Indeed much of this has happened due to advances in hardware, but as ergonomics are slowly optimised for human hands, new cubers simply start from a much better place. Any cuber who started in the last few years does not finger-trick like they do because it’s a natural thing to do when starting to solve. They start off with great ergonomics because they copy the current fast cubers.
I think this is the most underrated factor in how cubing records develop and how a given time gets easier to achieve each as time goes on.
Breaking a World Record is incredibly hard and the thought that you have a chance can make you very nervous at competitions. Not surprising, as you could become the fastest person in history to do something.
But what if the World Record is beaten and becomes a second or two faster? I think it suddenly makes the old record a lot easier to beat.
A given time is much more difficult to achieve when it would mean a World Record. Just because you can get sub-10 now doesn’t mean you would have managed to in 2007 even with the same hardware etc. Psychology must not be underestimated!
Although there is variation depending on where you live, it is likely that number of competitions near you will have increased either slightly or dramatically.
More competitions not only means more opportunities to break Records but also less nerves each time as you know it’s not your only chance.
Number of Cubers
It’s obvious that more people cubing these days means that it’s harder to beat all of them in order to set World Records. Assuming that other advancements in cubing makes a World Record likely each year, then in 2005 you would only have had to beat 520 other people to get a World Record. In 2015 you have had to beat 14127 people. That immediately suggests you are more special in some way. But we also can’t know for sure whether 2005 people would have beaten World Records in 2015 if they had started cubing 10 years later!
Would you have broken the record 10 years ago?

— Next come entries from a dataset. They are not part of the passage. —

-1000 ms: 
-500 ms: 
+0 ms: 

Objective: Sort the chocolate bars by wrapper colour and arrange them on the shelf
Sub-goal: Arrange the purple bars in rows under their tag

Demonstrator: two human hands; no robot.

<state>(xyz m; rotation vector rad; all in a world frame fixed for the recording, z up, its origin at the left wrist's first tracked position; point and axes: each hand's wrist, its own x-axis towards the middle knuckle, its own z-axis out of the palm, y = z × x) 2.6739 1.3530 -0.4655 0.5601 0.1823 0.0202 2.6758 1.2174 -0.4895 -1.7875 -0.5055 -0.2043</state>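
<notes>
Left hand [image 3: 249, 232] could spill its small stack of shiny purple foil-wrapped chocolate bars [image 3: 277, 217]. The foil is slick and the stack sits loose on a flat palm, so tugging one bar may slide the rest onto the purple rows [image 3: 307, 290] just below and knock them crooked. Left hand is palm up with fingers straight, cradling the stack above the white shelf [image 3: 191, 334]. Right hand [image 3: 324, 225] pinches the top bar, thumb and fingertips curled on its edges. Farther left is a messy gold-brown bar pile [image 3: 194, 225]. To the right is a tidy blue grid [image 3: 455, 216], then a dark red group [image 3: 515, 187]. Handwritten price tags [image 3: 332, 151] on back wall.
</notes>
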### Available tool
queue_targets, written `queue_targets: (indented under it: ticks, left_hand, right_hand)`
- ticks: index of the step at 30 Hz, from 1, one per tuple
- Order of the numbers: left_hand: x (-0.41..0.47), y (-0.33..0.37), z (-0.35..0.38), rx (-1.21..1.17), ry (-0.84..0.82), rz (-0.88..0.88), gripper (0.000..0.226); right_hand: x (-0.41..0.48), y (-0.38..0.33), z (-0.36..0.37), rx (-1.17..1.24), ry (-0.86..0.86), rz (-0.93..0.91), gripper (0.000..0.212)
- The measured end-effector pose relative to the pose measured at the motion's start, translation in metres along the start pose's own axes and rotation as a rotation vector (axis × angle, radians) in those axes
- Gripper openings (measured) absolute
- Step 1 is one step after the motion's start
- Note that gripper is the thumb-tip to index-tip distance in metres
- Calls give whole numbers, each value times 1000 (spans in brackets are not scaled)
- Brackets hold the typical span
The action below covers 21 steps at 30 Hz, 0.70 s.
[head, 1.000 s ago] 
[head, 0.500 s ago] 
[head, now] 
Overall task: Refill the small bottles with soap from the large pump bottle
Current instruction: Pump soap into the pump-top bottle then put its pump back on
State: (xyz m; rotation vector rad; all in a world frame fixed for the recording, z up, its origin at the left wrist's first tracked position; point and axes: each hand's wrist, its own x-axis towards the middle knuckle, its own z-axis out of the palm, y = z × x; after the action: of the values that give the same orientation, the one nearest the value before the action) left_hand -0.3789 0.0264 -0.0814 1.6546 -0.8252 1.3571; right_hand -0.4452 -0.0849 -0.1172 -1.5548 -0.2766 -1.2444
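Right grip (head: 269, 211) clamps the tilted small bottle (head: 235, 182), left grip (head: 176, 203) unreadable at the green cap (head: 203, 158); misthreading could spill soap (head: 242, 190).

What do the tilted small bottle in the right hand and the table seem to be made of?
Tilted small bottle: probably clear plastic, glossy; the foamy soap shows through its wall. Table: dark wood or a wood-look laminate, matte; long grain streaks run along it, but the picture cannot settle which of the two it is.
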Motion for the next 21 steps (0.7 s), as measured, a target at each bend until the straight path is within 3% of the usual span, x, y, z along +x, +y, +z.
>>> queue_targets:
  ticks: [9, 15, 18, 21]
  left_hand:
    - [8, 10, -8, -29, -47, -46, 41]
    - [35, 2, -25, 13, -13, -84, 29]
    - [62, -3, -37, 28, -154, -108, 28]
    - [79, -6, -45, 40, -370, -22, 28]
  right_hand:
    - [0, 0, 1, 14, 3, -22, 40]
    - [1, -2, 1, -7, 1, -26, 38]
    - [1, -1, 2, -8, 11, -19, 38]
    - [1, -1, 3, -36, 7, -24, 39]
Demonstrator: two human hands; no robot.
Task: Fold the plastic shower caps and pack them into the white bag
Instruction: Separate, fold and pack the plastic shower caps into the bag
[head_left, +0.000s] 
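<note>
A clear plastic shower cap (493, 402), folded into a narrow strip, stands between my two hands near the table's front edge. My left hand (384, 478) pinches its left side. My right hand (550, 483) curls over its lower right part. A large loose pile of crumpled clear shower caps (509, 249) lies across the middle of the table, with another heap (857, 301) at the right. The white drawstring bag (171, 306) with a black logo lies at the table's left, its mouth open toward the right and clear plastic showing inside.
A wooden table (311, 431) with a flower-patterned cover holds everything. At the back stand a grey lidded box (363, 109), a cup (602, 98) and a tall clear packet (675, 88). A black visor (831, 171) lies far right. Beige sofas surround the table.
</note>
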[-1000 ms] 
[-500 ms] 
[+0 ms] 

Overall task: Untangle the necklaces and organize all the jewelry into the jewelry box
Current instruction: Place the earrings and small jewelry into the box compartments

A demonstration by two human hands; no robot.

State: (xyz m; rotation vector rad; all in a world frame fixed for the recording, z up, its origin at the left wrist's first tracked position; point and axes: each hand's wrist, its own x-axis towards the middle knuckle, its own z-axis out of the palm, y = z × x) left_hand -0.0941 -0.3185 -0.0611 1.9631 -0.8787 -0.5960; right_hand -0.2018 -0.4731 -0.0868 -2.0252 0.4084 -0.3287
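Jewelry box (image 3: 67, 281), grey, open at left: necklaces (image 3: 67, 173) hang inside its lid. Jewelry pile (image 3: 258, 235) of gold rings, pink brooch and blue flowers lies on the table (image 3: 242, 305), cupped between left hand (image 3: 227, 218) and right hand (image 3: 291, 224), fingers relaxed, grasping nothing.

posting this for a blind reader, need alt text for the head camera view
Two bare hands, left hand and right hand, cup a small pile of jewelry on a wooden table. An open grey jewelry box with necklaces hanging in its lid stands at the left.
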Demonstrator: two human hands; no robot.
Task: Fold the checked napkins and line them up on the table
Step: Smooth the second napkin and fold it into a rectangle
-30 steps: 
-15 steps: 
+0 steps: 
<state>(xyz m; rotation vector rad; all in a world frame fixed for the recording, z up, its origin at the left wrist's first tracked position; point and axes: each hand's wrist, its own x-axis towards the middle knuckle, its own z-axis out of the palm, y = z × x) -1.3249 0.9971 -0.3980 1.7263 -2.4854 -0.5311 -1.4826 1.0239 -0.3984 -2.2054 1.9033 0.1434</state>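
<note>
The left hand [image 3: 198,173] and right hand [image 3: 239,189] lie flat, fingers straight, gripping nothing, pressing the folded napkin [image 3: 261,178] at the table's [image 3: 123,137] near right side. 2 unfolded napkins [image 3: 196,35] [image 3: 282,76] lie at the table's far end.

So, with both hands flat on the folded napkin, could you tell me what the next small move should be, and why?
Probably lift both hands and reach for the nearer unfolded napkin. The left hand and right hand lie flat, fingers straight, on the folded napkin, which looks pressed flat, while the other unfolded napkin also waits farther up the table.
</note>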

The World Records in September 2005 were a 12.11 second single solve and 14.52 average. Now there are 3313 and 3198 people with a better single and average than those records respectively. That’s a lot of people who could make a basic claim that they would have broken the record in 2005, but of course the truth would need to be analysed differently for everyone.
I’m sure for some people it would be fair to say that they would “probably” have beaten the world records in 2005 because they are so unbelievably fast now, and with less cubers around back then their chances would have been magnified, but unfortunately no-one can ever know for sure. In summary, consider the following things before you make the claim that you have been a world beater in a different era!
- You would have used their hardware
- You would have learnt their algs
- You would have learnt off some badly-written guide
- You would not have had many people to discuss with
- You would have learnt dodgy finger-tricks
- You would have had to overcome nerves
- You would have had many less competitions
- You would not have been able to learn off anyone faster than the records at the time
Can we say that a World Record holder from 10 years ago is as great as one now?
Given the number of variables that have changed over the years, it’s a near-impossible question to answer. But I’ve presented the changes that have happened over the years and the worst thing you can do is forget these.
From a personal viewpoint, although my World Records were of course faster than my famous predecessors such as Dror Vomberg and Chris Hardwick, I would never consider myself better than them as without their efforts in developing methods, providing resources and breaking barriers I would never have achieved the times I did. I have absolutely no doubt about that.
Surely Feliks is the greatest ever though?
Well yes, there is a massively strong argument for that considering the wide range of events he excels in, the length of time that he has dominated for, and his ability to continuously push the barriers of what is considered possible. Let’s just say I wouldn’t argue against it!
I may go on to try and do an analysis of contenders for the title of Greatest Ever if people show interest! Such an analysis would be very subjective but statistics can be used to provide a variety of measures.